_Task statement_: State, as a bare number, how many lines below contain "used".

** Opening Data provided block **

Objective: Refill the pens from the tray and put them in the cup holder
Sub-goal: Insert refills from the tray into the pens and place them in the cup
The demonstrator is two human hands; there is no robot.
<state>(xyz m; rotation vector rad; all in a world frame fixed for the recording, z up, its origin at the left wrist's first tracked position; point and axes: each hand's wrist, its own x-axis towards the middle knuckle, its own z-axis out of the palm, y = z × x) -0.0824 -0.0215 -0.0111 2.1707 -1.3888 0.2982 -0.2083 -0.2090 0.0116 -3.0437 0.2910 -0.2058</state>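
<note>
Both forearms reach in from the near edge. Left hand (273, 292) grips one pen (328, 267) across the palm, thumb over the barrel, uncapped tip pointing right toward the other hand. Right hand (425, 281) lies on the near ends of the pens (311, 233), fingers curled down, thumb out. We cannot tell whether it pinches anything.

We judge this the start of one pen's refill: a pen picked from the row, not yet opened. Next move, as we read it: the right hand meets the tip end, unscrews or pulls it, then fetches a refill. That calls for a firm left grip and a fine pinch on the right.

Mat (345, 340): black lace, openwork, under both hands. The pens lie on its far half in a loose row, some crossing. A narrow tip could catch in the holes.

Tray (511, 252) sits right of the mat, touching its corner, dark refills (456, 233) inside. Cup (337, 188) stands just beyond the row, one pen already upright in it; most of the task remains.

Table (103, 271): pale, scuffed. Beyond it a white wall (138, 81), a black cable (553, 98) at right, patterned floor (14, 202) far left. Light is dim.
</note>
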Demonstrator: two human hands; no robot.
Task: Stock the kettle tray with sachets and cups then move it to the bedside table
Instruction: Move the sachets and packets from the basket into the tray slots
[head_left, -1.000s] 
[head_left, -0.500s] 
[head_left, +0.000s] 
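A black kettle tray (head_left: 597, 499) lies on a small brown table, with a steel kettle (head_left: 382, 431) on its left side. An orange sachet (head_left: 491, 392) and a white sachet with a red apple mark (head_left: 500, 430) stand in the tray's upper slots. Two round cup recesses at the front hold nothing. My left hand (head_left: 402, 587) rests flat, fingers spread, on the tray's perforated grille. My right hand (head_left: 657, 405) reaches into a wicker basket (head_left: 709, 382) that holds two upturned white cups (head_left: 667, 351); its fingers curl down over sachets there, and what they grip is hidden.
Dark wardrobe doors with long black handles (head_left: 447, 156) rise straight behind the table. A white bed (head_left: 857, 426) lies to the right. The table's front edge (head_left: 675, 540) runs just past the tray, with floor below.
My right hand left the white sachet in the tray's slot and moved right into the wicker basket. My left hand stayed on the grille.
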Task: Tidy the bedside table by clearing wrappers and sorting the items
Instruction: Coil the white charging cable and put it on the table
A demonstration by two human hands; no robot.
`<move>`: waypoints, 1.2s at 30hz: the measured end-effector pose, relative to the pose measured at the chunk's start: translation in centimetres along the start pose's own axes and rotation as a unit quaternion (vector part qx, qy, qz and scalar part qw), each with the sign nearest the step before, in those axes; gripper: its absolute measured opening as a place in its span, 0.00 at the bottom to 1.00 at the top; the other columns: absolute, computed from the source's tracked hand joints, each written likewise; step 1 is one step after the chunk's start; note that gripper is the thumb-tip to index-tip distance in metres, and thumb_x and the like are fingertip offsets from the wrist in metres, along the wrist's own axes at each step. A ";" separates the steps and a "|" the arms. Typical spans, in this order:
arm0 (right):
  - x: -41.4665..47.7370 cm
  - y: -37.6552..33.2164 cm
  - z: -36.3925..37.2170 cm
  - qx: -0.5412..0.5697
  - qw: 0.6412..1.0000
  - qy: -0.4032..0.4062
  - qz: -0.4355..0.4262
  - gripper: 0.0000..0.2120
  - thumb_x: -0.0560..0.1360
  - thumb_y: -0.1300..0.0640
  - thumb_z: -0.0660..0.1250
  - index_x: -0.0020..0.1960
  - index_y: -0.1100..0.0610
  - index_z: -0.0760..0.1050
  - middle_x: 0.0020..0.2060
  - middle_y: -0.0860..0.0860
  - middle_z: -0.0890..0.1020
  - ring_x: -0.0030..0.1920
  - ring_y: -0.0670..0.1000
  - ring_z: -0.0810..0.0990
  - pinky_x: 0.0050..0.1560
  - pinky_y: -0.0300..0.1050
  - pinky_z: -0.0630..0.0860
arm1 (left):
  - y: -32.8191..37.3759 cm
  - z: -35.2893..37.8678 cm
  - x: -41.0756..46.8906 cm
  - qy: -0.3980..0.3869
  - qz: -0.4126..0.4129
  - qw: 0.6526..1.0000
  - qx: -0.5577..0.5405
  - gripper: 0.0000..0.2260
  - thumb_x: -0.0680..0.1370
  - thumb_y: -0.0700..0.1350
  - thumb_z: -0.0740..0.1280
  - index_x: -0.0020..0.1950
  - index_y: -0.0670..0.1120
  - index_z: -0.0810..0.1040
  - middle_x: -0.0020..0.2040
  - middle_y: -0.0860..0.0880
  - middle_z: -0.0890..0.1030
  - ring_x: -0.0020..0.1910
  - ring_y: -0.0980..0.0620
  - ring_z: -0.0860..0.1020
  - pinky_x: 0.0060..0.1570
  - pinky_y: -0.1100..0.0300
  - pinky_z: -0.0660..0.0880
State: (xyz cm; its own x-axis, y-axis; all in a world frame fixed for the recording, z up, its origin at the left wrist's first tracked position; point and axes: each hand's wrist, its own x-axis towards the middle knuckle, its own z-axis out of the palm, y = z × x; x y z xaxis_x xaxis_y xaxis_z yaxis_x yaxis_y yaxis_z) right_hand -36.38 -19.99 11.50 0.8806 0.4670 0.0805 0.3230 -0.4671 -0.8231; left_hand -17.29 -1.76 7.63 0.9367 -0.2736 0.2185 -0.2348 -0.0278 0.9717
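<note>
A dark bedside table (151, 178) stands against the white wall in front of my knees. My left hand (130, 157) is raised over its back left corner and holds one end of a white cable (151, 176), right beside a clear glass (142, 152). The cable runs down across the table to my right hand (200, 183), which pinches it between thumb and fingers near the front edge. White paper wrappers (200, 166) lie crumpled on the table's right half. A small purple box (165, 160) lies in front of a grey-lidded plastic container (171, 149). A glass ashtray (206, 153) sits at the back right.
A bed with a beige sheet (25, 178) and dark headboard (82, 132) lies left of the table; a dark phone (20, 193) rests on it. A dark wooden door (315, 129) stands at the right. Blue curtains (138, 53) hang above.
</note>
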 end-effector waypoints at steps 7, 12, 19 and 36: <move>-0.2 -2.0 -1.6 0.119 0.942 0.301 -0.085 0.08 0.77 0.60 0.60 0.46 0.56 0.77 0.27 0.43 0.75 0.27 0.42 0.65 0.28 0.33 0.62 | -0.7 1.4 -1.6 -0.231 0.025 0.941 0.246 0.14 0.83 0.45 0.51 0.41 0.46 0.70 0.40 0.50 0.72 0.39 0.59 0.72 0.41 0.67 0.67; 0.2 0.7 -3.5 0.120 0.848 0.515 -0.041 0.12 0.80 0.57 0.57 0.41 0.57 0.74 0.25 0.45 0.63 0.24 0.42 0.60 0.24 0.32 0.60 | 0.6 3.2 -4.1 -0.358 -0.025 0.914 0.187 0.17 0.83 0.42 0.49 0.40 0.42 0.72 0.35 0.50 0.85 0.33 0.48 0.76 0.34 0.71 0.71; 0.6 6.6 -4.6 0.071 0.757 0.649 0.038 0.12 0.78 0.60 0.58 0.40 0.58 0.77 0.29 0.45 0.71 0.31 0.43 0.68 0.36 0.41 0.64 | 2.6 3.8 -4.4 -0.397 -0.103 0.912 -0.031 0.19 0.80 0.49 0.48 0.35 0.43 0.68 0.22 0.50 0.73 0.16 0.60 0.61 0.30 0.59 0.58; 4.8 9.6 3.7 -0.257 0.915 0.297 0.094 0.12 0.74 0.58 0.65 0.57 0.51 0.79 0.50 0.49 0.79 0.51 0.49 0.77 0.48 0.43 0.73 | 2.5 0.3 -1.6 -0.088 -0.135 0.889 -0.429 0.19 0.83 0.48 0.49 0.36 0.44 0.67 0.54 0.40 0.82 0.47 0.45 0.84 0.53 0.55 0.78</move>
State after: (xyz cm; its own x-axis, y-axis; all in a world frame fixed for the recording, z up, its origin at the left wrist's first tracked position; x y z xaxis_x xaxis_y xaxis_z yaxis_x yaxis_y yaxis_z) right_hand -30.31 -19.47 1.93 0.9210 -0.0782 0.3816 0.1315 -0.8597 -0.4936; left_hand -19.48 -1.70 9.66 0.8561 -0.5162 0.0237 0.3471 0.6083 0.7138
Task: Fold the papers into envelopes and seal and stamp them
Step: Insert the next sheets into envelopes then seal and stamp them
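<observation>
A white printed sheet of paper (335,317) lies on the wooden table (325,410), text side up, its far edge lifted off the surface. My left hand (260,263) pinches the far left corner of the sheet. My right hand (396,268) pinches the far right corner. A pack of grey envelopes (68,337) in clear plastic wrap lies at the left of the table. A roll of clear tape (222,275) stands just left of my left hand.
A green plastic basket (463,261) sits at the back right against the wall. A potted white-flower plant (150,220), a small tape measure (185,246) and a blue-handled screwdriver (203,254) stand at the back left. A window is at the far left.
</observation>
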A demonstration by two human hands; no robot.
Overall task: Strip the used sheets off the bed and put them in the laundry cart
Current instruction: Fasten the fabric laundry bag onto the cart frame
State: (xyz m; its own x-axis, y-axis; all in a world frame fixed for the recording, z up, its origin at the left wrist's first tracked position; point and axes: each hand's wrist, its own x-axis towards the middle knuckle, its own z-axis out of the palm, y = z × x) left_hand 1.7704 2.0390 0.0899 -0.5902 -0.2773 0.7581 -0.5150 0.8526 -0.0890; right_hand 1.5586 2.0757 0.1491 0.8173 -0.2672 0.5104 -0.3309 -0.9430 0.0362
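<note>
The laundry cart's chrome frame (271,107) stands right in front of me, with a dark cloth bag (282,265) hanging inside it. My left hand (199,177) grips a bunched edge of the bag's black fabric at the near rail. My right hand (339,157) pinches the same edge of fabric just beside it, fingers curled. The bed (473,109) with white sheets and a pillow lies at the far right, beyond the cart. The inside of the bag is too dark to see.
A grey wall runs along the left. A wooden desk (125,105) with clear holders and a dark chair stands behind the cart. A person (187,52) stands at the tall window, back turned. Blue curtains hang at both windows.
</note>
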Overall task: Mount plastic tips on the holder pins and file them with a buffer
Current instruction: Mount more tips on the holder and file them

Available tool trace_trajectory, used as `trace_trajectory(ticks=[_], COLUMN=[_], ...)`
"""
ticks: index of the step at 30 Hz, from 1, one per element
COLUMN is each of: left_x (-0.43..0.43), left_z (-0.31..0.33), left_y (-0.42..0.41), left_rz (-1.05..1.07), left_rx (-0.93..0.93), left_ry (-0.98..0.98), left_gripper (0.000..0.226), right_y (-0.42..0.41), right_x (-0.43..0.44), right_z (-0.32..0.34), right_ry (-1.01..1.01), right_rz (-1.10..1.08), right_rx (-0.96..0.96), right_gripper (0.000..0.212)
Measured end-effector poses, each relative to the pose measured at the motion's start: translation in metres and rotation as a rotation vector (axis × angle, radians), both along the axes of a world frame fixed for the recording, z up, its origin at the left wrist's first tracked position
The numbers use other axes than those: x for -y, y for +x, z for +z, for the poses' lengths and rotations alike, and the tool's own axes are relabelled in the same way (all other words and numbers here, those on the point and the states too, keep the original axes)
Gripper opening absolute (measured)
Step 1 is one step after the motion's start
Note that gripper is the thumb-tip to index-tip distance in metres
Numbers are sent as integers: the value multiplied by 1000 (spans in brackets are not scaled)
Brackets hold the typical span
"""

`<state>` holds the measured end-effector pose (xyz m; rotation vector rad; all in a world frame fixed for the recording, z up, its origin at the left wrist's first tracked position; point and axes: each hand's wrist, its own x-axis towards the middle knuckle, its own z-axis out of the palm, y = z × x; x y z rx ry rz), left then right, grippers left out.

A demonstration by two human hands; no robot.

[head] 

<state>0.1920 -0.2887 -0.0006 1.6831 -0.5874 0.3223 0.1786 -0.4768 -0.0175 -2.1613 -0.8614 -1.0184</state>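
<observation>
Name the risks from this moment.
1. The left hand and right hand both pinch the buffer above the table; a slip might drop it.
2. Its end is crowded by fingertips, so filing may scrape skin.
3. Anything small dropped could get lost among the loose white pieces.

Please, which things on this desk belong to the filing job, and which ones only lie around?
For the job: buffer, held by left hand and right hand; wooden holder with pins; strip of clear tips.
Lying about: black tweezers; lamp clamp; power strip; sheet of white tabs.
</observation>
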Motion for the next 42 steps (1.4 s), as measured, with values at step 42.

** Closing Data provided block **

_The answer_: 2